Cultura

La miseria humana

A la llegada a nuestras butacas nos encontramos con una bruma vaporosa llenando ese enorme espacio vacío que se alza desde nuestras cabezas hasta el cielo del teatro. Una especie de humo que bien podría ser una mezcla de tabaco, neblina nocturna y humos procedentes de los respiraderos del metro o de los tubos de escape de miles de vehículos. Una niebla que recuerda una habitación cargada o una ciudad cargada, tal y como se presenta la ciudad de Nueva York en muchas películas de mediados del siglo pasado. Así se presentaba Glengarry Glen Ross.
Después, tras oscurecerse la sala, una enorme estructura recreaba el espacio de un club con predominancia de los tonos rojizos. Un club quizás demasiado grande, demasiado vacío, que enmarcaba toda una primera serie de duetos entre los personajes del drama. Así, en parejas, se iban presentando los personajes, mostrando sus debilidades frente al problema principal: todos eran vendedores y todos estaban expuestos a un recorte de personal que dependía de las ventas realizadas durante el mes. Y así, con unos diálogos maravillosamente trabajados para desenredar las miserias del alma humana, los personajes descubrieron sus motivaciones y su carácter, sus intenciones para salvarse del despido.

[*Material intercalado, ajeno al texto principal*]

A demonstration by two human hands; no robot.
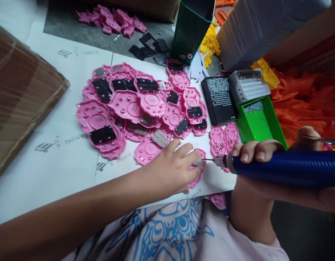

No ayudó demasiado la solitaria estancia puesto que lejos de esconder las viles estrategias propuestas por los personajes para lograr su objetivo, lejos de acercar a los personajes para realizar sus tratos o para crear sus conspiraciones, los exponía al plano general. Un plano más dado a la declamación y a las relaciones abiertas.

Luego todo cambió. Un segundo acto donde la enorme tramoya transformó el escenario en una detallada oficina neoyorquina y reunió a todos los personajes para que todas las conspiraciones se desarrollaran tanto en el escenario como en la cabeza de los y las espectadores. Con los siete personajes en escena la obra cobró dinamismo, se alejó de la verborrea insistente del primer acto y dejó que todas las redes invisibles que se habían tejido anteriormente jugaran con la trama, una apuesta que contaba con los prejuicios del público hacia los personajes, con las suposiciones que el público daría por sentadas. En este juego de personajes sería importante destacar a dos grandes intérpretes: Carlos Hipólito, uno de los más grandes de nuestra escena; y a Gonzalo de Castro, quien realizó un trabajo excelente, no sólo alejado de los clichés por los que lo reconoce el gran público, sino dando en la diana de un personaje en al que hubiera sido más sencillo acercarse configurando una máscara, un tópico mucho menos detallado.

Para cerrar, dejemos a David Mamet: “Con el drama hemos creado la oportunidad de enfrentarnos a nuestra naturaleza, a nuestras acciones y a nuestras mentiras. Pues el tema del drama es la mentira. Y al final del drama, la verdad –que ha sido omitida, pasada por alto, desdeñada y negada– se impone. Así es como sabemos que el drama ha terminado.” (D. Mamet. Los tres usos del cuchillo. Alba Editorial. 2001.)